On 2016-04-21 00:24, Larry Baker wrote:
What about file systems that have multiple metadata streams, like NTFS?
  (Multics?  I know, not a SIMH machine.  But, the argument is to make a
"universal file transfer tool".)  One stream for ACLs, for example,
another for Macintosh AFS (gone now), any number of other streams you
can use yourself.  I supposed each one could be a ._blah file, assuming
that is a legal file name.  If one system uses numbers for metadata
streams and another uses names and yet another uses different numbers or
names, how are you planning to match them up?

Binary files = bad idea

Text files (including ASCII<->EBCDIC<->BCD) = Kermit

Assuming the machinery of SIMH already supports connecting a serial port
to an IP socket, all you may have to write is something to bridge that
socket to Kermit on your client machine, ala a telnet data stream so
Kermit sees it as a telnet server.  Some (all) SIMH emulators already
support a telnet session to a serial port.  Then your SIMH system reads
and writes to the serial port using its native device support, and
you—human—cut and paste into the Kermit window on your client machine.
  You don't have to run a Kermit on the SIMH emulated machine; the SIMH
machinery captures serial data and send/receives it for you.
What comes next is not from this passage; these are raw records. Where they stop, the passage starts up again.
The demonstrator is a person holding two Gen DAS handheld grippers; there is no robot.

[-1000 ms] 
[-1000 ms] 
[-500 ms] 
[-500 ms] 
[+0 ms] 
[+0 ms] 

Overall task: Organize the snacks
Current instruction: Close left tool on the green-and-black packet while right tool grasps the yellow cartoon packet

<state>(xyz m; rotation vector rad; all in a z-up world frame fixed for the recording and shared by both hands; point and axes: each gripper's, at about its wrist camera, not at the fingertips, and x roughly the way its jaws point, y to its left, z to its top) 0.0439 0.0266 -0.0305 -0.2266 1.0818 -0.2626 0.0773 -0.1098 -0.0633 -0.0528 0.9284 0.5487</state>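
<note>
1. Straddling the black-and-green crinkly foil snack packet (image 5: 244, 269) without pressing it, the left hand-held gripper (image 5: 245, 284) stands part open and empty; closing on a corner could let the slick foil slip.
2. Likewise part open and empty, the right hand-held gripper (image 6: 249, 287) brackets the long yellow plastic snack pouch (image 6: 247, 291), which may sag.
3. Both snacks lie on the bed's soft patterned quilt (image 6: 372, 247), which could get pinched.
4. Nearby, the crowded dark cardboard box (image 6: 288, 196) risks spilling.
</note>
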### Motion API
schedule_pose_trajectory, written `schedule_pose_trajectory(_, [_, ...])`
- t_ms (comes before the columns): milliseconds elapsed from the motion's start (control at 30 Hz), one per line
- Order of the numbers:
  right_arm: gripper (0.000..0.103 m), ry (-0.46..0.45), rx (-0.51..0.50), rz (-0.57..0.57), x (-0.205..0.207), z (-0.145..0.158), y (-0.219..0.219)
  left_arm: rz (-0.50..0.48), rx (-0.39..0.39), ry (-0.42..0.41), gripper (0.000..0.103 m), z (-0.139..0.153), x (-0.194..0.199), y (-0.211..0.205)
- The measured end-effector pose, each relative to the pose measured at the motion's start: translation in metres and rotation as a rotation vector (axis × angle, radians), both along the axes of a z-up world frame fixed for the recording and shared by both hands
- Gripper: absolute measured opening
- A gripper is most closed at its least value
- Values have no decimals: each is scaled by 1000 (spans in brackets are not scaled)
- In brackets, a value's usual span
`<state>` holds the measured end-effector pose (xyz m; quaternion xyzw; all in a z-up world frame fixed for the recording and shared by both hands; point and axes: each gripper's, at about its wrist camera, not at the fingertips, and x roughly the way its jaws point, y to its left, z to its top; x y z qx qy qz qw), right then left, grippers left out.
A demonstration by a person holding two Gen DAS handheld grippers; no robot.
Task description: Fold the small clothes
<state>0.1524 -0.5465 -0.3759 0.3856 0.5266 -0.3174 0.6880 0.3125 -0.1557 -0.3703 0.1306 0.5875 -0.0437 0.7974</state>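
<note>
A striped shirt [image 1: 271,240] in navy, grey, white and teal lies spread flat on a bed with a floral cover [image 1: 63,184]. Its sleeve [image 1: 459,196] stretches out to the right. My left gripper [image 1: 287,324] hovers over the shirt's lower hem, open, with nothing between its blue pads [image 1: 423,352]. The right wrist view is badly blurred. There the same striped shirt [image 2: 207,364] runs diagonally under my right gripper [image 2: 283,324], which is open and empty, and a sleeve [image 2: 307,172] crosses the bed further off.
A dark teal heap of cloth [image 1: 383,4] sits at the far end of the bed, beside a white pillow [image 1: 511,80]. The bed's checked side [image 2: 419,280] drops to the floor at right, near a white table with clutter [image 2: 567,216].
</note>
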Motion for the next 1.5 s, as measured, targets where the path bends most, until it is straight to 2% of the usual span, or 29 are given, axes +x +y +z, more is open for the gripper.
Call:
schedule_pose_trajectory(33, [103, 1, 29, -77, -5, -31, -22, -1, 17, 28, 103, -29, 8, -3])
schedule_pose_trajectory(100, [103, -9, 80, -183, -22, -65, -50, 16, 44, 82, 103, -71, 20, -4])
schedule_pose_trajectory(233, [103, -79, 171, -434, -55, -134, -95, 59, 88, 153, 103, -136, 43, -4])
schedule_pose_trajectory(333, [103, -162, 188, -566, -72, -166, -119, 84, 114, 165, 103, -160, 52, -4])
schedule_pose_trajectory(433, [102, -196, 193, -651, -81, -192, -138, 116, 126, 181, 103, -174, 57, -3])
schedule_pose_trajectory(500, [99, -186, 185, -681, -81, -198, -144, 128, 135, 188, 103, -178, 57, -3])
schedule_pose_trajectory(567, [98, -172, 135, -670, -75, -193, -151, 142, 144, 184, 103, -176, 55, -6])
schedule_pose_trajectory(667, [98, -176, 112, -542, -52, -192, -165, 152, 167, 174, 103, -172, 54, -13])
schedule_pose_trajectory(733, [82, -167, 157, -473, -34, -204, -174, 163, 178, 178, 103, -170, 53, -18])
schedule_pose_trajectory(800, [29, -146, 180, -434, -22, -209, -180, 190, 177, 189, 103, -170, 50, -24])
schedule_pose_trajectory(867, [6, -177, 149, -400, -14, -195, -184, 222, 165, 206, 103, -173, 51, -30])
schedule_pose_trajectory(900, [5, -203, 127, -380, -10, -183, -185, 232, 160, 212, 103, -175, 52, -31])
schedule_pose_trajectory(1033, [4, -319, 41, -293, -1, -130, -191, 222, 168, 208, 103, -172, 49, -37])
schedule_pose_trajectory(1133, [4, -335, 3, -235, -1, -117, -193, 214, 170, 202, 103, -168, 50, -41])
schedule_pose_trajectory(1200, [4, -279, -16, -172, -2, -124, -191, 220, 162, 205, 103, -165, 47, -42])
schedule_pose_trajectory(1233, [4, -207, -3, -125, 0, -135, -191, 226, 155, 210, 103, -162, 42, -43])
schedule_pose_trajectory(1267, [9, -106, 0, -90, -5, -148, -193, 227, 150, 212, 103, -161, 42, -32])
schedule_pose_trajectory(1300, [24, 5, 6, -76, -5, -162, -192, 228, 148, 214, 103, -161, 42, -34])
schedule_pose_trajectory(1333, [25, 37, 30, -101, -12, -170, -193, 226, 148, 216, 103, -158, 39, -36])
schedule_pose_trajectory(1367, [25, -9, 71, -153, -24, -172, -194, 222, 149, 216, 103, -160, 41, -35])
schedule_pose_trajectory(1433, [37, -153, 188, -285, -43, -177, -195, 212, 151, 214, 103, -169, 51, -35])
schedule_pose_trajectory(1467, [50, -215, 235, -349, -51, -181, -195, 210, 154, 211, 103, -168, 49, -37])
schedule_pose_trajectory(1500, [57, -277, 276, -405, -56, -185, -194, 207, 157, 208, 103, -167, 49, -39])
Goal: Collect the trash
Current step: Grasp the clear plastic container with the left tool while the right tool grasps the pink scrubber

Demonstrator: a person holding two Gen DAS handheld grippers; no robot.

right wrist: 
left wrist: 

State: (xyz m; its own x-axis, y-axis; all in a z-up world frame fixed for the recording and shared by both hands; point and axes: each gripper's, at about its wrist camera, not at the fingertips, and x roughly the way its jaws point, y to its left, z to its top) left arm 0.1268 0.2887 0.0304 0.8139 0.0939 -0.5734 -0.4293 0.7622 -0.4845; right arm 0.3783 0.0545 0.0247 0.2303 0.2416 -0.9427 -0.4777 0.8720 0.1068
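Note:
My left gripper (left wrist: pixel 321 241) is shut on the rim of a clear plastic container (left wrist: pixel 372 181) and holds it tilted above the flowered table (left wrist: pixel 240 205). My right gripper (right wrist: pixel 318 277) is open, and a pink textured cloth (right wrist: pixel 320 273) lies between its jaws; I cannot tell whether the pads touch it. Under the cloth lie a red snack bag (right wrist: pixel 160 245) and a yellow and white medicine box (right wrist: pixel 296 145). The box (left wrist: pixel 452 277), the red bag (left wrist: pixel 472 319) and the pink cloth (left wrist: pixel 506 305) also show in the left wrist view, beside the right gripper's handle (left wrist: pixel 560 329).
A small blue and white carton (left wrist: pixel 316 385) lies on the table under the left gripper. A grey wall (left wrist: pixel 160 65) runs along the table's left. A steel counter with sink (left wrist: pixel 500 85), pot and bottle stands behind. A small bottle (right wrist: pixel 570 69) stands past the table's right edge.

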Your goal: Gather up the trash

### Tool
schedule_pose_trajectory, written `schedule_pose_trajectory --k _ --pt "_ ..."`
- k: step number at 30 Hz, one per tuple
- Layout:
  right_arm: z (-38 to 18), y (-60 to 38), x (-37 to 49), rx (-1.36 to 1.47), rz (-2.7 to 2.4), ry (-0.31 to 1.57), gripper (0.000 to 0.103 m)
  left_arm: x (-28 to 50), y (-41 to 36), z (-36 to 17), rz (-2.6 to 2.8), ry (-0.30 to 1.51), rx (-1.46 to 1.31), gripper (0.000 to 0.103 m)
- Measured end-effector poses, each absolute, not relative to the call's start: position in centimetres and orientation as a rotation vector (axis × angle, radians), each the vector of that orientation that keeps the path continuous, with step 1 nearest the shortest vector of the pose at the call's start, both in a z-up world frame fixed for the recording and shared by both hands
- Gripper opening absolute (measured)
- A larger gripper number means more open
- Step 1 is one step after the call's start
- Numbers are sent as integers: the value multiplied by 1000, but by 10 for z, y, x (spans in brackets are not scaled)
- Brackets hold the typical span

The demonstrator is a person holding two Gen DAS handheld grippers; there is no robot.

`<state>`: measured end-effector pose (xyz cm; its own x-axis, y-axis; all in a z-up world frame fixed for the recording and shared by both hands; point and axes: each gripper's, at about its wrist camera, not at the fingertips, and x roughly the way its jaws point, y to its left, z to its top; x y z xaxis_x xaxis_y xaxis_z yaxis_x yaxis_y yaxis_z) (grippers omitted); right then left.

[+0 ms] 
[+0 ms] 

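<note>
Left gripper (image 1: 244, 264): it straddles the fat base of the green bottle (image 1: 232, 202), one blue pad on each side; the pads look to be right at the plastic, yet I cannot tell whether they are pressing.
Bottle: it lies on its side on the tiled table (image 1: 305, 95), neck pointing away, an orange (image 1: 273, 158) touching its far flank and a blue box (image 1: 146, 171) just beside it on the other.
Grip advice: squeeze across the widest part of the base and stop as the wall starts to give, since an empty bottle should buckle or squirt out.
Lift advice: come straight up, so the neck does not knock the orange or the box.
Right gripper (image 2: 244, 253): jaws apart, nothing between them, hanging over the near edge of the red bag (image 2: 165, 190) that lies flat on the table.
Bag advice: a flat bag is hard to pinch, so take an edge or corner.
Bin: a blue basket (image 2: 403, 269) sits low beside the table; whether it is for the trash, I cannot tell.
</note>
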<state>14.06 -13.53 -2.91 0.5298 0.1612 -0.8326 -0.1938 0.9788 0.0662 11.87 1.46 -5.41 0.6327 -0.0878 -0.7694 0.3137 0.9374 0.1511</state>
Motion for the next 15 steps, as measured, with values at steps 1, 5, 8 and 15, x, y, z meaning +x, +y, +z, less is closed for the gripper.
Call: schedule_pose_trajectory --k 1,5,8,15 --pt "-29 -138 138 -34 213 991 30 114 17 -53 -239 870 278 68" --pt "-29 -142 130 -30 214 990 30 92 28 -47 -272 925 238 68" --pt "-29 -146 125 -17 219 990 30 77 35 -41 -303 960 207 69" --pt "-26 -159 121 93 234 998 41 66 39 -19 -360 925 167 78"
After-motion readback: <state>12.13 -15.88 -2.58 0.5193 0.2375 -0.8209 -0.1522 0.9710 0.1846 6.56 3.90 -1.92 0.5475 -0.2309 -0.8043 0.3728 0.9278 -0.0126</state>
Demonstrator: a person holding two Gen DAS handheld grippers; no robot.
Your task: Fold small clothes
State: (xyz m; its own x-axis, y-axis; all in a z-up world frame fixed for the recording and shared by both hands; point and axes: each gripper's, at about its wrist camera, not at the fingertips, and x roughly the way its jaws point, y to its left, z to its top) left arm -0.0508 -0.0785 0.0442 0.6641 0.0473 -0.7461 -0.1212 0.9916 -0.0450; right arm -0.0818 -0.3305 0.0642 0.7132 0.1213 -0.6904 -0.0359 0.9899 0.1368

I agree with Johhny Bilquist on this one: I don't see any advantage in
reinventing what already works.

The icing on the cake is that C-Kermit can actually connect over telnet, so that side is also already solved. If your simh instance have a serial port, and it is mapped to a telnet port (something that simh supports), then run C-Kermit on a Unix box, and telnet into simh, and you have your kermit connection all set up.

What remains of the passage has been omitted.